**Work item:** Word for word, print each line of the listing below; pictures stay out.

**Data segment:**

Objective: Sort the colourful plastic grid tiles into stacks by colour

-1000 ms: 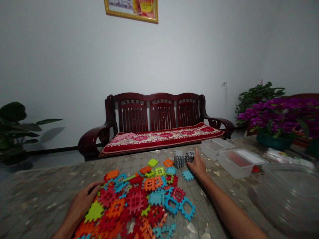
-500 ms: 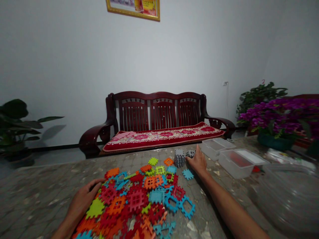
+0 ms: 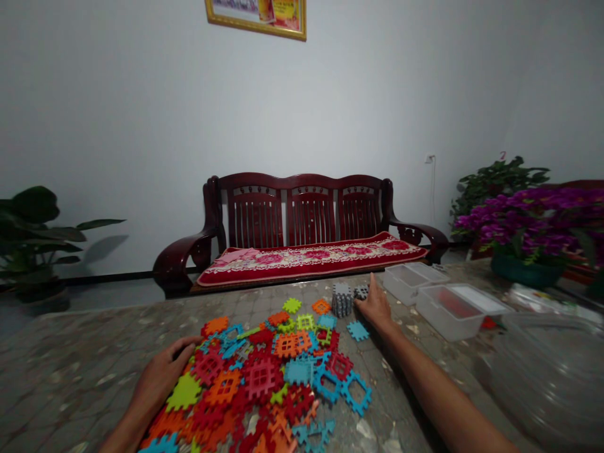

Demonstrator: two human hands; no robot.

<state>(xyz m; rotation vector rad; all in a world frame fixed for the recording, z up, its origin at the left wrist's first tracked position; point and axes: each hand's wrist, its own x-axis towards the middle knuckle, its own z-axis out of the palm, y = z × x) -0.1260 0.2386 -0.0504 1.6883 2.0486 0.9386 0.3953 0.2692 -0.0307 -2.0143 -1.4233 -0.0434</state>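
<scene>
A heap of flat, toothed plastic pieces (image 3: 264,377) in red, orange, blue and green covers the near part of the stone-patterned table (image 3: 85,371). My left hand (image 3: 163,374) lies flat on the heap's left edge, fingers slightly bent and holding nothing. My right hand (image 3: 376,303) reaches across to two stacks of grey pieces at the far side. It wraps the smaller grey stack (image 3: 361,290), thumb in front and index finger stretched along its right side. The taller grey stack (image 3: 341,300) stands free just to the left. A single blue piece (image 3: 357,330) lies under my right wrist.
Two clear plastic boxes (image 3: 410,280) (image 3: 460,308) stand right of my right hand, with a large clear lid or bowl (image 3: 552,371) nearer. Purple flowers in a pot (image 3: 528,251) fill the far right. A dark wooden bench (image 3: 302,239) stands behind the table, a leafy plant (image 3: 33,245) at the left.
My right hand has closed in round the smaller grey stack, which now shows less. My left hand has barely moved. The view has drifted slightly.
</scene>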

**Answer:**
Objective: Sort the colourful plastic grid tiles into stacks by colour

-1000 ms: 
-500 ms: 
+0 ms: 

Demonstrator: two human hands; no robot.

<state>(xyz m; rotation vector rad; all in a world frame fixed for the recording, z up, its origin at the left wrist's first tracked position; point and axes: each hand's wrist, its own x-axis towards the middle knuckle, its own z-axis out of the palm, y = z × x) -0.1260 0.2386 -0.0504 1.6883 2.0486 0.9386 0.3953 0.2692 -0.0307 -2.0143 -1.4233 -0.0434</state>
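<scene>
A heap of flat, toothed plastic pieces (image 3: 264,377) in red, orange, blue and green covers the near part of the stone-patterned table (image 3: 85,371). My left hand (image 3: 163,374) lies flat on the heap's left edge, fingers slightly bent and holding nothing. My right hand (image 3: 376,303) reaches across to two stacks of grey pieces at the far side. It wraps the smaller grey stack (image 3: 361,290), thumb in front and index finger stretched along its right side. The taller grey stack (image 3: 341,300) stands free just to the left. A single blue piece (image 3: 357,330) lies under my right wrist.
Two clear plastic boxes (image 3: 410,280) (image 3: 460,308) stand right of my right hand, with a large clear lid or bowl (image 3: 552,371) nearer. Purple flowers in a pot (image 3: 528,251) fill the far right. A dark wooden bench (image 3: 302,239) stands behind the table, a leafy plant (image 3: 33,245) at the left.
My right hand has closed in round the smaller grey stack, which now shows less. My left hand has barely moved. The view has drifted slightly.
</scene>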

The exercise is now finished.